Friday, February 14, 2025

Statement for the Record

U.S. House Oversight and Accountability

Subcommittee on Health Care and Financial Services

Examining the Growth of the Welfare State, Part I

February 14, 2025

Chair Grothman, Ranking Member Krishnamoorthi, and Members of the Subcommittee:

Thank you for the opportunity to submit this Statement for the Record. The National Council on Disability (NCD) is an independent federal agency that provides advice to the Administration, Congress, and federal agencies based on our comprehensive and objective analyses to inform policy development, improvement, and enforcement efforts. As a federal voice for 61 million Americans with disabilities, including students with disabilities and their families, NCD is committed to advancing policy solutions that create a more inclusive society for people with disabilities.

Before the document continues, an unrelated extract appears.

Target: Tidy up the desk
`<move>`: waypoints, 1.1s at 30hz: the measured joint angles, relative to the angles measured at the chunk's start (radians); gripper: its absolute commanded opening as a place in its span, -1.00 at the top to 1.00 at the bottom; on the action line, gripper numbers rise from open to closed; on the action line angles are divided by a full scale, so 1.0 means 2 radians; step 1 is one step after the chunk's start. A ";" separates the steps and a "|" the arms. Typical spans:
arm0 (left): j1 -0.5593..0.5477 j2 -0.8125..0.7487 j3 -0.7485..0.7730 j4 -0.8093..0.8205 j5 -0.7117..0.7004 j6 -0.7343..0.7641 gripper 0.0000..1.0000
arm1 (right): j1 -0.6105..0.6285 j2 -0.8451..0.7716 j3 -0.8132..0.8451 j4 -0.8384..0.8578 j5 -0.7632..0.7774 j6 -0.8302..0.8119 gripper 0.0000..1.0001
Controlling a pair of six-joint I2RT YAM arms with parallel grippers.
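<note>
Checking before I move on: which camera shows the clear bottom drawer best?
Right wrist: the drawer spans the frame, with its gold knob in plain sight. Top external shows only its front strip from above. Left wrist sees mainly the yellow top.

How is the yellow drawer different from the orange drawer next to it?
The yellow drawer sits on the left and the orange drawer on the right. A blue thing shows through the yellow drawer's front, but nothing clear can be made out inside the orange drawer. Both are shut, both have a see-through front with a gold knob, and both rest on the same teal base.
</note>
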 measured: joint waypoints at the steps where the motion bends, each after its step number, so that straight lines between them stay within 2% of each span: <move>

Our statement for the record will focus specifically on the harmful impact of marriage penalties for people with disabilities. As noted by Ms. Onwuka, a witness in your recent hearing, Examining the Growth of the Welfare State, Part I, “Marriage penalties occur when benefits are reduced or eliminated because of an increase in earnings or assets due to a change in marital status.” More than 10 million people qualify for Medicaid based on disability. SSI income thresholds for individuals with disabilities, who are also working, vary by state, ranging from $35,105 in Georgia to $85,727 in Alaska in 2023. In tandem, asset and resource limits impose a marriage penalty, where (1) spouse’s income and assets count against eligibility thresholds; and regardless of medical costs, medical debt, and the extra cost of living with disability; and (2) the SSI asset limit is $3,000 for married couples or two-parent families with children, as opposed to $4,000 for 2 individuals.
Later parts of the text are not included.